3.12. Pattern Match
3.12.1. Syntax
The general form of a pattern match expression:
case
{ ∀ (x₁: A₁) (x₂: A₂) ... : R } -- optional type
λ (p₁₁: A₁₁) (p₁₂: A₁₂) ... : R₁ := e₁ -- pattern clauses
λ (p₂₁: A₂₁) (p₂₂: A₂₂) ... : R₂ := e₂
...
Type annotations for the pattern and the results in the pattern match expression
are optional. Note that R can be a function type of the form ∀ (y: B):
C.
Pattern can be explicit (p or (p: A)) or implicit ({p} or {p:
A}.
Syntax for pattern:
p ::= identifier/operator
| _
| constant -- number, character, string
| p p
I.e. a pattern is a head term (identifier, operator, _, constant) followed by
zero or more argument pattern with the restriction that _ and constants
cannot have arguments. Operators can be used in prefix or infix form. In the
abstract syntax we use only the prefix form.
Example:
case
{ List (ℕ, String) → ℕ }
λ (::) ((,) (succ i) "hello") ((::) ((,) x _) _ -- prefix form
:=
i + x
λ (succ i, "hello") :: (x,_) :: _ -- infix form
:=
i + x
3.12.2. Type
The type of a pattern match expression is a function type which has the general form
∀ (x₁: A₁) (x₂: A₂) ... : R
-- example
∀ {n m}: succ n ≤ succ m → n ≤ m
-- in long form
∀ {n m: ℕ} (_: succ n ≤ succ m): n ≤ m
Note that type annotations can be ommitted as long as the compiler can infer
them and A → B is a shorthand for ∀ (_: A): B. Braces are used to mark
implicit arguments.
Variables which occur in types are inferrable variables and the corresponding
types are dependent types. In the example n and m are inferrable
variables and succ n ≤ succ m and n ≤ m are dependent types.
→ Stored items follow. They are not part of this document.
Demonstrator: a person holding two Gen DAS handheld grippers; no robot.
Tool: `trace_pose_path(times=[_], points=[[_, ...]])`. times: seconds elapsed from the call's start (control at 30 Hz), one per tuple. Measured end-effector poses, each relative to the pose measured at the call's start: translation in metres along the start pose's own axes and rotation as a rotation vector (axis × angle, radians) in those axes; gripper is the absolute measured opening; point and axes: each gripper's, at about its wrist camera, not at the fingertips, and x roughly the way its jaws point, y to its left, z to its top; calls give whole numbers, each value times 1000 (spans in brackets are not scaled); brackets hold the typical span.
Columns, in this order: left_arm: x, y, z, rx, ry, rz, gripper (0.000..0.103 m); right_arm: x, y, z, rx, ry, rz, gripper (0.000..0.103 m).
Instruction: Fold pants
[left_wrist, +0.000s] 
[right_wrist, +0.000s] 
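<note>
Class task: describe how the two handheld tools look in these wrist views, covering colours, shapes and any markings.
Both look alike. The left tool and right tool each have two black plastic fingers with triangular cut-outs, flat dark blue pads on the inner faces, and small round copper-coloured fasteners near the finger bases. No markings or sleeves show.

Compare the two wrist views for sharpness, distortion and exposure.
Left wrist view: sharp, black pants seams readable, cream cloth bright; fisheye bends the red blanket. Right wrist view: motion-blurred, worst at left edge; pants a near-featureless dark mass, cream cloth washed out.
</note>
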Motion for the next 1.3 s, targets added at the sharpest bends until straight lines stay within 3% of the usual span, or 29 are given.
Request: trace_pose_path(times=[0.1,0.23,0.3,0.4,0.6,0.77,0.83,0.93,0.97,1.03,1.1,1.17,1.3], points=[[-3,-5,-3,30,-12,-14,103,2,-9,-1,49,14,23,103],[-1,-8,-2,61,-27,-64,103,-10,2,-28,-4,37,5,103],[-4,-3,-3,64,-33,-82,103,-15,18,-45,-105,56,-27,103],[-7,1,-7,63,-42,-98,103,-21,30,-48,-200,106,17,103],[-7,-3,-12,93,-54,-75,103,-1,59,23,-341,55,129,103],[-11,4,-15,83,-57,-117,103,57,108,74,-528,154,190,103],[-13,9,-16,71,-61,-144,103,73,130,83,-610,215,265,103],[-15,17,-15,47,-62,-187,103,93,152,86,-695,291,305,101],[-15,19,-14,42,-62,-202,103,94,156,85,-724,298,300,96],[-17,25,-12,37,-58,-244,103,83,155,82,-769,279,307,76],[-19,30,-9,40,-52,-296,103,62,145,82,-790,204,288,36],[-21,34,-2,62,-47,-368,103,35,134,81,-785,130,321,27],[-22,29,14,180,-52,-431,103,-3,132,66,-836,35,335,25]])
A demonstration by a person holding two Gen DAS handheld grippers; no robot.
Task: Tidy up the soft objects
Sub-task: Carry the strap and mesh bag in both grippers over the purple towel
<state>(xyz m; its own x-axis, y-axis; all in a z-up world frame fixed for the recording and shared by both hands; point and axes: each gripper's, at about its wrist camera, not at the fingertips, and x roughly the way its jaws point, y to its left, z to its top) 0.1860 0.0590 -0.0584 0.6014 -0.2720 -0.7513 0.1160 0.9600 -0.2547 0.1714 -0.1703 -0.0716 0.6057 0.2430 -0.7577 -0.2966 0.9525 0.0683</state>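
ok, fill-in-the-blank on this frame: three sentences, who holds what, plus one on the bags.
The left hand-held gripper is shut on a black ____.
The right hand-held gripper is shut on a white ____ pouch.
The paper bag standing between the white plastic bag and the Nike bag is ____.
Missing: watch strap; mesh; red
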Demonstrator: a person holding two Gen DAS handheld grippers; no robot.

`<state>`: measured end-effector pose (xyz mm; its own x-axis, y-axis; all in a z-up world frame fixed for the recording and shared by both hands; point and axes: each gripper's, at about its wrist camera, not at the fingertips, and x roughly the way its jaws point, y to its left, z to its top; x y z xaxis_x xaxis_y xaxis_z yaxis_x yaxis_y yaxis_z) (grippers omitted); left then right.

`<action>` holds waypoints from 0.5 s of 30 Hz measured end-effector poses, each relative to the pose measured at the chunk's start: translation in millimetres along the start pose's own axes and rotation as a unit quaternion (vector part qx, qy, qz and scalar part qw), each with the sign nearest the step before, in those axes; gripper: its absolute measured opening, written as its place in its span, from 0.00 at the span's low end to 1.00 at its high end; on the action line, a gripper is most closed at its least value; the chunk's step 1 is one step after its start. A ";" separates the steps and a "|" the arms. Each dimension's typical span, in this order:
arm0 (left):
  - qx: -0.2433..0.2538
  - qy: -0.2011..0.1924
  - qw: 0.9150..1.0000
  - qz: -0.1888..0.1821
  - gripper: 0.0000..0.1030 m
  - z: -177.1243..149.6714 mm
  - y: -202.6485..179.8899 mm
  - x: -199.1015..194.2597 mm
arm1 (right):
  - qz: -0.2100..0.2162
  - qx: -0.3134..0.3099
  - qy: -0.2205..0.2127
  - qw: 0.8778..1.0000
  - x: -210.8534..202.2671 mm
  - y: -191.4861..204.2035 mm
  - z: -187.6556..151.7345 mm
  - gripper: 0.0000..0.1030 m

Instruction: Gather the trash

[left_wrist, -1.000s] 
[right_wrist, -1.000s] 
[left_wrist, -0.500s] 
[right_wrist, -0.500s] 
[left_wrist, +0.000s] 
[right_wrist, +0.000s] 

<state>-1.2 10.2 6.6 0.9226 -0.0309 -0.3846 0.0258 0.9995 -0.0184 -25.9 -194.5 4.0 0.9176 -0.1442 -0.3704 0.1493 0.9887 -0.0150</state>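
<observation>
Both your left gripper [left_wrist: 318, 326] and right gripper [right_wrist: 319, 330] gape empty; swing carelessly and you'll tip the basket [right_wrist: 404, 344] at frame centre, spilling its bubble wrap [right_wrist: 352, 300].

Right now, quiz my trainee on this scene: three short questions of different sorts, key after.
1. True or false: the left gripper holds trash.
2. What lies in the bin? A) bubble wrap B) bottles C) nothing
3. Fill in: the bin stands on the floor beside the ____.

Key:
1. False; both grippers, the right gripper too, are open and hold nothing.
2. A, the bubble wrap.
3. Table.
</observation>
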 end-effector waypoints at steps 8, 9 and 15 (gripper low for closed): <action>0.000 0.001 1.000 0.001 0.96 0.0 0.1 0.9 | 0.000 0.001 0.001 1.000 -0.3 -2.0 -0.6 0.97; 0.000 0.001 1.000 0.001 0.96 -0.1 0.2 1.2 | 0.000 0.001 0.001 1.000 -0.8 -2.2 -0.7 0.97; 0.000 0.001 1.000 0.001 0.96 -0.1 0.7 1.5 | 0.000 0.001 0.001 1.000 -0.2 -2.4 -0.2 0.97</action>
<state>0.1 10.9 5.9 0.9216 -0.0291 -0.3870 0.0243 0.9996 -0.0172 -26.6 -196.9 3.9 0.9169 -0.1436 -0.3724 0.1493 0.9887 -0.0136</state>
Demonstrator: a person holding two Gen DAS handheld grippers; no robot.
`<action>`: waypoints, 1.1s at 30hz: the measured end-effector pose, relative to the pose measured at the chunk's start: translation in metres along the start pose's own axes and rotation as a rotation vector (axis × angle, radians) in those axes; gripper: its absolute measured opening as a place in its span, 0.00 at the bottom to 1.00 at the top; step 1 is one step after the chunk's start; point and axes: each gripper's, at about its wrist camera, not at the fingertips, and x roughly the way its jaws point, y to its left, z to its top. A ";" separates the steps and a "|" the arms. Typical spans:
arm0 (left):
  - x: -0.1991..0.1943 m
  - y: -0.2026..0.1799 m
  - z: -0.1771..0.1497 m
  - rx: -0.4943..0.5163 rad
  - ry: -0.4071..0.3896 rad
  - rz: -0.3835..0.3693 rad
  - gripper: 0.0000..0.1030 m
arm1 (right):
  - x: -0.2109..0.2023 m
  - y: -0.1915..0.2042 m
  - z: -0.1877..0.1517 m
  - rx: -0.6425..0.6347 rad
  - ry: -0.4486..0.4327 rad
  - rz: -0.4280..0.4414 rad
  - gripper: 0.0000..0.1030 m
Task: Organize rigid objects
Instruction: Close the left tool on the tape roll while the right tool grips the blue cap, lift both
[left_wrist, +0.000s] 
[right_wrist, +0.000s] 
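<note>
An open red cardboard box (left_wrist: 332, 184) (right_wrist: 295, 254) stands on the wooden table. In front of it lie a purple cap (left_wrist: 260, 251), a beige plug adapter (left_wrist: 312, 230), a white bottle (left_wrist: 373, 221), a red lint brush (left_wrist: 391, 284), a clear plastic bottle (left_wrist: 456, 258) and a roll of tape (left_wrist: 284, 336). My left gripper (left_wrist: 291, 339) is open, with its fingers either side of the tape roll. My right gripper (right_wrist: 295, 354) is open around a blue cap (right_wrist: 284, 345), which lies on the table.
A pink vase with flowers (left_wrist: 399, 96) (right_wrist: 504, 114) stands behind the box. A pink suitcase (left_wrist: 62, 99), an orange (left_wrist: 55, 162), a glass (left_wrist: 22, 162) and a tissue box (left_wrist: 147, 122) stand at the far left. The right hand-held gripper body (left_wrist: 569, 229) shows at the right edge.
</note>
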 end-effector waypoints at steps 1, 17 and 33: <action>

In a type of a pattern match expression, all implicit variables must be inferrable variables. The reverse is not true in general.
3.12.3. Rules
- Distinct pattern variables:
All variables used in the explicit pattern of the same pattern clause have to be distinct.
Variables in inferable pattern of the same pattern clause need not be distinct.
- Number of pattern:
The number of arguments in the type and the number of matched patterns in each line must be the same.
However if there are implicit arguments in the type, the corresponing pattern in the pattern match lines can be ommitted because the compiler can infer them.
The compiler adds wildcard arguments
{_}for the missing implicit arguments in the pattern clauses.- Implicit arguments in braces:
The pattern corresponding to implicit arguments in the type of the pattern match expression have to be put in braces.
- Type completeness:
All variables occuring in the types
A₁, A₂, ..., R(i.e. all inferable variables) of the type must occur as variables in the type. E.g. the typen ≤ mis not a legal type of a pattern match expression.∀ {n m}: n ≤ mis a legal type.- Welltyped:
The types in the
ith pattern clause (Ai₁ Ai₂ ... Ri) must be unifiable with the corresponding types (A₁ A₂ ... R) of the type of the pattern match expression where all inferable variables are considered as unification variables.This consistency requirement excludes pattern clauses with some pattern combinations where the types of the pattern clause are not unifiable with the corresponding types in the type of the pattern match. In the extreme case there are no allowed pattern clauses and the pattern match is empty.
For the details of type checking see section Welltyped.
- Exhaustive:
For all possible arguments which do not contain variables at least one of the pattern clauses must match. The check for being exhaustive can be done by transforming a pattern match expression into its canonical form (see section Canonical Forms). For the details to check exhaustiveness see section Exhaustiveness.
- Reachable:
All clauses must be reachable. I.e. for each clause there is at least one set of arguments which matches the clause and fails to match all previous clauses.
3.12.4. Welltyped
The general form of a pattern match expression is
case
{ ∀ (x: A) (y: B) ... : R}
λ p q ... := e
...
where p and q are pattern. For each argument in the type (x: A)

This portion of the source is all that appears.